Selegiline is probably less effective than
levodopa and the issue of its safety versus neuroprotective properties remains unresolved. Long-term trials with the old and newer
dopamine agonists as monotherapy have shown that as a class they can delay the development of
dyskinesia and probably response fluctuations. However, major uncertainties remain about their use as monotherapy in all patients instead of
levodopa. No data on their effect on quality of life and health care costs are available. Most of the trials were heavily biased towards younger patients with
Parkinson's disease, so little data in the elderly are available. In later disease when patients have already developed motor complications on
levodopa, the choice rests between adjuvant
therapy with a
dopamine agonist, a
catechol-O-methyltransferase inhibitor (COMT; e.g.
entacapone), and a
monoamine oxidase B inhibitor (MAO B; e.g.

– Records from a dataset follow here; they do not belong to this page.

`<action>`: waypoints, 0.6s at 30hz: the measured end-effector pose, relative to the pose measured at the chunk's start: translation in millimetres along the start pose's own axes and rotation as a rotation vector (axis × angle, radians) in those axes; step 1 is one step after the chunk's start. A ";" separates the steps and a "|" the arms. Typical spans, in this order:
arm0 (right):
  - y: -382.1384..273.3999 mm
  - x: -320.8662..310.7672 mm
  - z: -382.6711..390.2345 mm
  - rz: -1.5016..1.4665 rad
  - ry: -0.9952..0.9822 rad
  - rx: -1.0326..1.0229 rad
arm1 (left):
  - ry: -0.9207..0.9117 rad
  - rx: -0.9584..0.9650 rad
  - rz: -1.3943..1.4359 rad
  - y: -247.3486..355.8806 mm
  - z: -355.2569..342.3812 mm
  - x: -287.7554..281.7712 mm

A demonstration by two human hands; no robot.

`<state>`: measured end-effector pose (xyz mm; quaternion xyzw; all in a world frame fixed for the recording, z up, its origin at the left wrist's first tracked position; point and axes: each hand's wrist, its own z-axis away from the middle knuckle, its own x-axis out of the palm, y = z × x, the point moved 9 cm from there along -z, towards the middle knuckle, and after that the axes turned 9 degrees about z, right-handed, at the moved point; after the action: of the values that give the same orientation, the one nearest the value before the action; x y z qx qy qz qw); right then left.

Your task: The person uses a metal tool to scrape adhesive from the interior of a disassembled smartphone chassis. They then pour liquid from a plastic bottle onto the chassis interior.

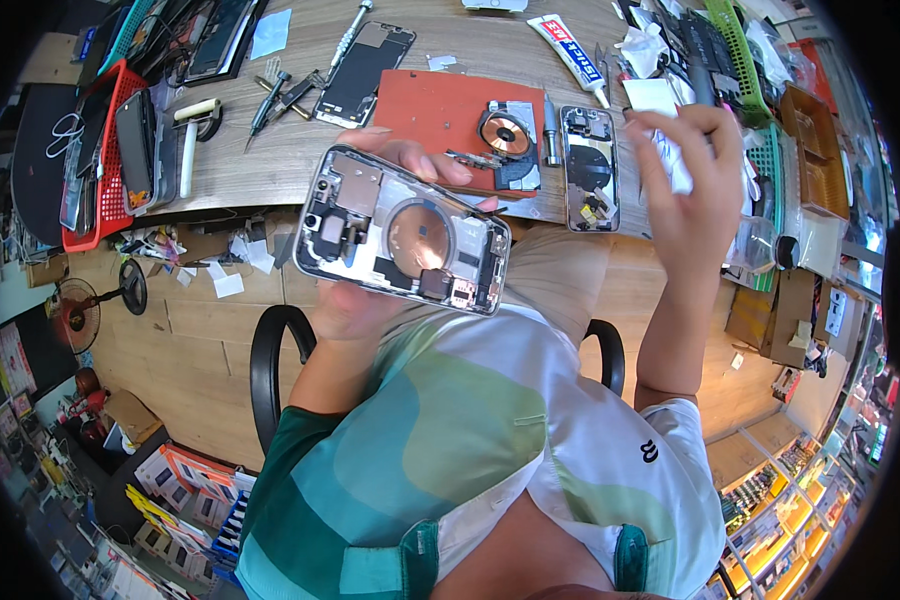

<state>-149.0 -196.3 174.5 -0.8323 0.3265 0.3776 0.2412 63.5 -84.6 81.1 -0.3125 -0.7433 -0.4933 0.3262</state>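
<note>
My left hand grips an opened phone housing, tilted above my lap in front of the table edge. Its inside faces up, showing a round copper coil, a camera area and small boards. My right hand is raised over the right part of the table. Its thumb and forefinger tips come together in a pinch; whatever is between them is too small to make out. Left of that hand lies a second opened phone housing. On the red-brown mat sits a loose copper coil assembly with small parts.
Around the mat lie a phone screen, a screwdriver, a white-handled roller and a glue tube. A red basket stands left, a green basket right. Chair armrests flank me.
</note>
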 end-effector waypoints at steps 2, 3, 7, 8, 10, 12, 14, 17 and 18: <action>-40.6 1.3 4.6 -0.201 -0.107 -0.162 | 0.099 -0.011 -0.042 -2.0 -0.8 4.9; -57.4 2.3 6.6 -0.303 -0.163 -0.224 | 0.149 -0.014 -0.054 -3.1 -2.0 5.7; -90.9 12.1 12.1 -0.408 -0.193 -0.396 | 0.110 0.013 -0.119 -8.5 -0.6 4.0; -91.9 15.7 13.3 -0.408 -0.182 -0.414 | 0.126 0.007 -0.132 -7.5 -0.7 6.5; -91.1 14.6 11.7 -0.438 -0.155 -0.410 | 0.050 0.028 -0.155 -5.4 -2.1 3.2; -84.5 7.8 9.4 -0.502 -0.121 -0.359 | 0.063 0.027 -0.145 -2.8 -2.2 1.8; -72.2 -3.7 8.1 -0.575 -0.068 -0.280 | 0.158 -0.010 -0.100 0.2 -1.9 3.3; -45.2 -19.5 16.6 -0.745 -0.004 -0.189 | 0.053 0.001 0.063 1.8 -1.1 -0.9; -34.9 -21.0 22.5 -0.811 0.014 -0.166 | 0.032 0.007 0.109 0.9 -1.2 -3.7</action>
<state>-144.7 -150.8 183.0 -0.9125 -0.0580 0.2714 0.3005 66.6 -85.9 79.0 -0.3435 -0.7216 -0.4771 0.3656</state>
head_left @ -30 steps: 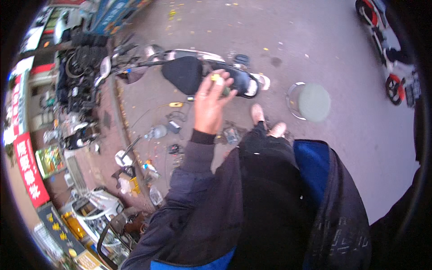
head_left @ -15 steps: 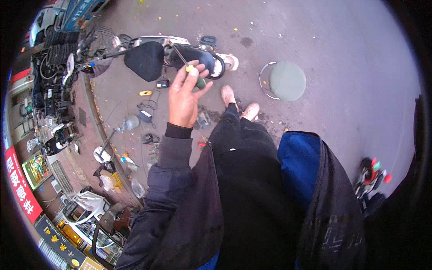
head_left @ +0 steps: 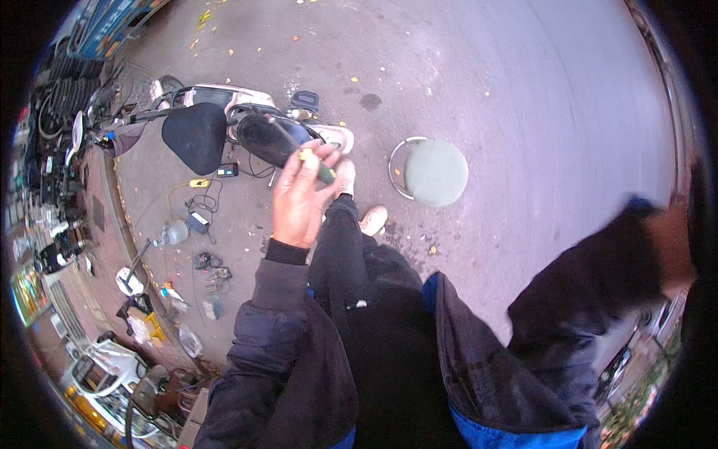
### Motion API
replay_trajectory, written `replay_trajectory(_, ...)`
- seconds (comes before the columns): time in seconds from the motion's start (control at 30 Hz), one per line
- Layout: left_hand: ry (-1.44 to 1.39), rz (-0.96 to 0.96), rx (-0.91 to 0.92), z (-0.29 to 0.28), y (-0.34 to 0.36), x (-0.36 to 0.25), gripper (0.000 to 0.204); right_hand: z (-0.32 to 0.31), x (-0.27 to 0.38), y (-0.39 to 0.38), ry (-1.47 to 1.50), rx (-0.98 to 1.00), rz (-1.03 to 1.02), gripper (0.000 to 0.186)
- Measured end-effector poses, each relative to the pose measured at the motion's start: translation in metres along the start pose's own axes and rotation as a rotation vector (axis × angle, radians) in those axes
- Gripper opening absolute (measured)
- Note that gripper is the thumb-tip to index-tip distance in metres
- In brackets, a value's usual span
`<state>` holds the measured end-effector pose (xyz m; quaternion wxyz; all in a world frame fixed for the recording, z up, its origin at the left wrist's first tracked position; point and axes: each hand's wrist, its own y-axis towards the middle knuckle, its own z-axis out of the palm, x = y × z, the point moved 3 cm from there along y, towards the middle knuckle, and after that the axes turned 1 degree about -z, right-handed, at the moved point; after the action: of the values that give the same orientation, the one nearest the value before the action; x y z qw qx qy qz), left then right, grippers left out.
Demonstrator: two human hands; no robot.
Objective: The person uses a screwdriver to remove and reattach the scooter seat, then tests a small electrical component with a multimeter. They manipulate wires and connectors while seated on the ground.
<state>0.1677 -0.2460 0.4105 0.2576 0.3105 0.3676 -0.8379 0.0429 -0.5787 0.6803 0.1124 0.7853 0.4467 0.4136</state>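
Note:
My left hand grips a screwdriver with a green and yellow handle. Its shaft points up toward a white electric scooter lying or standing beyond my fingers, with a black seat; whether the tip touches it I cannot tell. My right hand is at the far right edge, smeared by motion, with its fingers not readable. My pale shoes are below the scooter, at the ends of my black trouser legs.
A round grey-green stool stands right of my feet. Cables, a yellow power strip, a black charger, a plastic jug and tools lie on the pavement at left. Beyond the kerb crowd parked scooters and parts.
My right arm has swung into view at the right. My left hand has moved left and a little down, still holding the screwdriver. The view has shifted, moving scooter and stool leftward.

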Motion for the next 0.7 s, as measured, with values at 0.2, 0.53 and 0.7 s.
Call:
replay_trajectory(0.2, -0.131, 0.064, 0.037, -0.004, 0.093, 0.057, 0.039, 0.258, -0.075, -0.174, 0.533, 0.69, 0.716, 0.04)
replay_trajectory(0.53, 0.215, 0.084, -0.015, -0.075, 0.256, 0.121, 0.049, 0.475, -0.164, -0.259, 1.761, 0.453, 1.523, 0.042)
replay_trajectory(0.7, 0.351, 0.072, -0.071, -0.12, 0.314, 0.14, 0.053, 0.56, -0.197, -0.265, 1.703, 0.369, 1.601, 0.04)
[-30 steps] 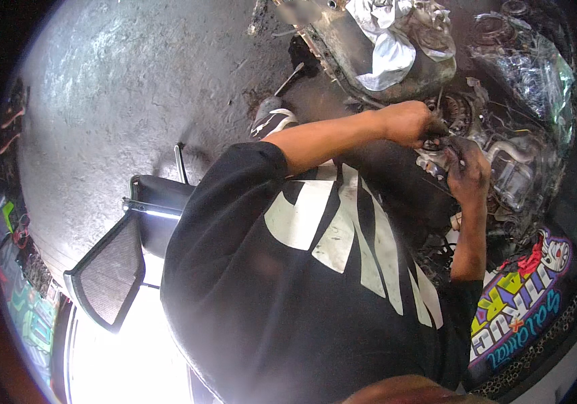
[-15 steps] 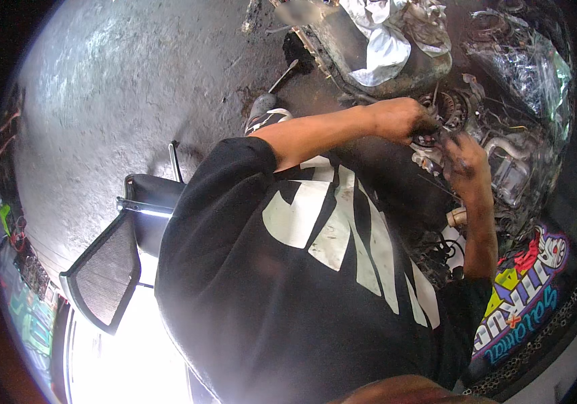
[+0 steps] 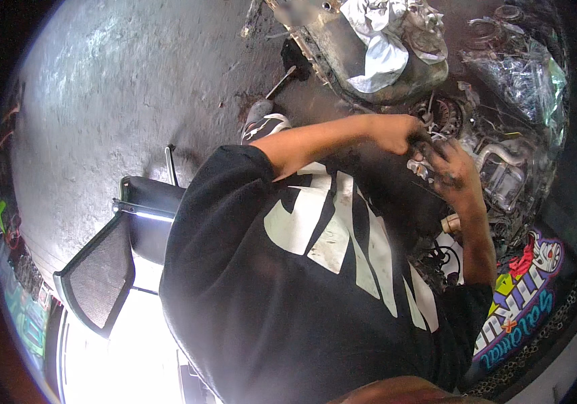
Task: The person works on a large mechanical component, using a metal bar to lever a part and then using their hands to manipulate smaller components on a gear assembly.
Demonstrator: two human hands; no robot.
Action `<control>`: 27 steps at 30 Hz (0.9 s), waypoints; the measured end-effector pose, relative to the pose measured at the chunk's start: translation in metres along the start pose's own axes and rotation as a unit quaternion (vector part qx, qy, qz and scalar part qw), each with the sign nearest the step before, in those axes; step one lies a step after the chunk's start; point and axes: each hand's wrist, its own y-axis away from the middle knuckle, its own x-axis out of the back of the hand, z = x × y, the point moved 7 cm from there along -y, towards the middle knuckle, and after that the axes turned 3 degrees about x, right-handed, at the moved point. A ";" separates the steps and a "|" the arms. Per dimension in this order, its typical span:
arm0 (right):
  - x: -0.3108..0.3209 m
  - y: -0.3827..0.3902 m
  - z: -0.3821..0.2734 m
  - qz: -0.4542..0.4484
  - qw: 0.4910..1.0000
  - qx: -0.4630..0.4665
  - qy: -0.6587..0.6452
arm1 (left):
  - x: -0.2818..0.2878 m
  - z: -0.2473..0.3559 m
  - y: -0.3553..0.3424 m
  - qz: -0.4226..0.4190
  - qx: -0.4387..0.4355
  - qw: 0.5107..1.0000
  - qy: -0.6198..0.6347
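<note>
**Two hands close together by a silvery metal part [image 3: 419, 170]**

Through the head camera I see the metal part on the right side of the scene, just on the near side of where the fingers come together. It is small and uneven in outline, pale and shiny in places, with dark patches; its finer detail is too small for me to read. My left hand [image 3: 396, 135] reaches in from the left with its fingers curled inward. My right hand [image 3: 455, 174] comes up from the near side, fingers bent and smudged dark. The fingertips overlap in shadow, so I cannot tell whether either grip pinches anything.

Just beyond lies a dark ring-shaped part [image 3: 446, 116] with a ridged rim. To the right sit a bent pipe [image 3: 504, 153] and a grey metal casing [image 3: 506, 188]. On the far side, a white cloth [image 3: 384, 60] lies on a large grimy pan [image 3: 329, 48].
</note>
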 end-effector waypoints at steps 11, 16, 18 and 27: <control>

selegiline). Trials with the former two classes have confirmed that they can reduce 'off' time, reduce
levodopa dose, and improve motor impairments and disabilities with acceptable increases in adverse events including
dyskinesia. Trials with
selegiline as adjuvant
therapy were less rigorous but it can allow a reduction in
levodopa dose and motor impairments. No studies have compared these three classes of
drug as adjuvant
therapy so there is no evidence on which to base rational decisions in this type of patient. A large pragmatic trial which includes older patients is needed to clarify which treatment is best for different stages of the disease.